_Requirement_.
Every line of the data must appear again in the answer, exactly as written.

_Provided material_.
=== Section Start ===
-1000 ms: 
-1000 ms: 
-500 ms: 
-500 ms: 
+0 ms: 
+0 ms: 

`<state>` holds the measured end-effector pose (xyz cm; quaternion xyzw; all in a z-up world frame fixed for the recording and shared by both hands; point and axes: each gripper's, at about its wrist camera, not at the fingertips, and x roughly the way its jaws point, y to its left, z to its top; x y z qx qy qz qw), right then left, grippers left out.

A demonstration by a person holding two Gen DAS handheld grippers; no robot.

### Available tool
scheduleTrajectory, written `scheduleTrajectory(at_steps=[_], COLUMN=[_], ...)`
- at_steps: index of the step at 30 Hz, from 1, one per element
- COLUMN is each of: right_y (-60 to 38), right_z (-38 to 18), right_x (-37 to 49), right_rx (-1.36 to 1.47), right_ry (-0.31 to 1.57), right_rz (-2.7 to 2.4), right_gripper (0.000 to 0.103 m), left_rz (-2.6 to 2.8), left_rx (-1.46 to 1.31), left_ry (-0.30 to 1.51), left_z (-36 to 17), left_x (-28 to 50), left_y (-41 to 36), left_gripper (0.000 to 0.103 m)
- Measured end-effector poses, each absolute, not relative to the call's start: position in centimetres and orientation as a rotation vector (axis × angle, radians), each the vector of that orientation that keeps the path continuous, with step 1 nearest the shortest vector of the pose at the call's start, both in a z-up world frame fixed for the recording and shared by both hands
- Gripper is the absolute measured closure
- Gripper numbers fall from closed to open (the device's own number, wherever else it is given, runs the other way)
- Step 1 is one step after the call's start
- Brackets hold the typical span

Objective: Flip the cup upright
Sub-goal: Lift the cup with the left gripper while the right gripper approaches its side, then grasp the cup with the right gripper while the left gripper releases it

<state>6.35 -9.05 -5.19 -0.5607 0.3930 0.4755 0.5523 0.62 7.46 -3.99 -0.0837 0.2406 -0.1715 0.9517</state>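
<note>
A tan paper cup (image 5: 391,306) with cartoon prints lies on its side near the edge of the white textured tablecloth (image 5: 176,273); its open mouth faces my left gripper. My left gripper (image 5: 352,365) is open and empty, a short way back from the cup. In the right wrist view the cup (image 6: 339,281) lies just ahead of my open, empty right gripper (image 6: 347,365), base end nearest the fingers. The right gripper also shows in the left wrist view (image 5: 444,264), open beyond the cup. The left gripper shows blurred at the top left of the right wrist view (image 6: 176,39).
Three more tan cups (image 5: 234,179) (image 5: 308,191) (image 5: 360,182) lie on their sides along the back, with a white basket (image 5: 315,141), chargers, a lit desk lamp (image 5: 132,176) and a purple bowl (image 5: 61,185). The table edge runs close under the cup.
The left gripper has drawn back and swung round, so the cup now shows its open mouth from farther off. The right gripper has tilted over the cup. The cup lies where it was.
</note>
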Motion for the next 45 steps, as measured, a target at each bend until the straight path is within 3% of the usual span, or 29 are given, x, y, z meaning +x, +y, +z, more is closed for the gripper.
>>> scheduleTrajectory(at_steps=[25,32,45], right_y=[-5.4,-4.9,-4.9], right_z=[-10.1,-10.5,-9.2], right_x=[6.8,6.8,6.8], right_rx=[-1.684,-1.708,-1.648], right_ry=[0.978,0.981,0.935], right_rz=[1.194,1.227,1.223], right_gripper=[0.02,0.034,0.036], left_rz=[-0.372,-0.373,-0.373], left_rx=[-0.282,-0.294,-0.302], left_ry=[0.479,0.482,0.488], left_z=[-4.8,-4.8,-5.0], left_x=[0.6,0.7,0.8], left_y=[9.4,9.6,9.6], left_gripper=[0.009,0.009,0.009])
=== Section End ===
_Response_.
-1000 ms: 
-1000 ms: 
-500 ms: 
-500 ms: 
+0 ms: 
+0 ms: 

`<state>` holds the measured end-effector pose (xyz cm; quaternion xyzw; all in a z-up world frame fixed for the recording and shared by both hands; point and axes: each gripper's, at about its wrist camera, not at the fingertips, and x roughly the way its jaws point, y to its left, z to its top; x y z qx qy qz qw), right then left, grippers left out.

A demonstration by a person holding two Gen DAS handheld grippers; no robot.

### Available tool
scheduleTrajectory, written `scheduleTrajectory(at_steps=[_], COLUMN=[_], ...)`
- at_steps: index of the step at 30 Hz, from 1, one per element
- COLUMN is each of: right_y (-60 to 38), right_z (-38 to 18), right_x (-37 to 49), right_rx (-1.36 to 1.47), right_ry (-0.31 to 1.57), right_rz (-2.7 to 2.4), right_gripper (0.000 to 0.103 m), left_rz (-2.6 to 2.8), left_rx (-1.46 to 1.31), left_ry (-0.30 to 1.51), left_z (-36 to 17), left_x (-28 to 50), left_y (-41 to 36), left_gripper (0.000 to 0.103 m)
- Measured end-effector poses, each absolute, not relative to the call's start: position in centimetres and orientation as a rotation vector (axis × angle, radians), each the vector of that orientation that keeps the path continuous, with step 1 nearest the shortest vector of the pose at the call's start, both in a z-up world frame fixed for the recording and shared by both hands
- Gripper is the absolute measured closure
- Gripper numbers fall from closed to open (the device's own number, wherever else it is given, runs the other way)
- Step 1 is one step after the call's start
- Brackets hold the typical span

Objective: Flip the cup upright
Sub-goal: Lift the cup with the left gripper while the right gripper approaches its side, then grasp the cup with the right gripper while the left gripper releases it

<state>6.35 -9.05 -5.19 -0.5607 0.3930 0.4755 0.5523 0.62 7.46 -3.99 -0.0837 0.2406 -0.1715 0.9517</state>
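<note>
A tan paper cup (image 5: 391,306) with cartoon prints lies on its side near the edge of the white textured tablecloth (image 5: 176,273); its open mouth faces my left gripper. My left gripper (image 5: 352,365) is open and empty, a short way back from the cup. In the right wrist view the cup (image 6: 339,281) lies just ahead of my open, empty right gripper (image 6: 347,365), base end nearest the fingers. The right gripper also shows in the left wrist view (image 5: 444,264), open beyond the cup. The left gripper shows blurred at the top left of the right wrist view (image 6: 176,39).
Three more tan cups (image 5: 234,179) (image 5: 308,191) (image 5: 360,182) lie on their sides along the back, with a white basket (image 5: 315,141), chargers, a lit desk lamp (image 5: 132,176) and a purple bowl (image 5: 61,185). The table edge runs close under the cup.
The left gripper has drawn back and swung round, so the cup now shows its open mouth from farther off. The right gripper has tilted over the cup. The cup lies where it was.
</note>
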Motion for the next 45 steps, as measured, a target at each bend until the straight path is within 3% of the usual span, or 29 are given, x, y, z meaning +x, +y, +z, more is closed for the gripper.
>>> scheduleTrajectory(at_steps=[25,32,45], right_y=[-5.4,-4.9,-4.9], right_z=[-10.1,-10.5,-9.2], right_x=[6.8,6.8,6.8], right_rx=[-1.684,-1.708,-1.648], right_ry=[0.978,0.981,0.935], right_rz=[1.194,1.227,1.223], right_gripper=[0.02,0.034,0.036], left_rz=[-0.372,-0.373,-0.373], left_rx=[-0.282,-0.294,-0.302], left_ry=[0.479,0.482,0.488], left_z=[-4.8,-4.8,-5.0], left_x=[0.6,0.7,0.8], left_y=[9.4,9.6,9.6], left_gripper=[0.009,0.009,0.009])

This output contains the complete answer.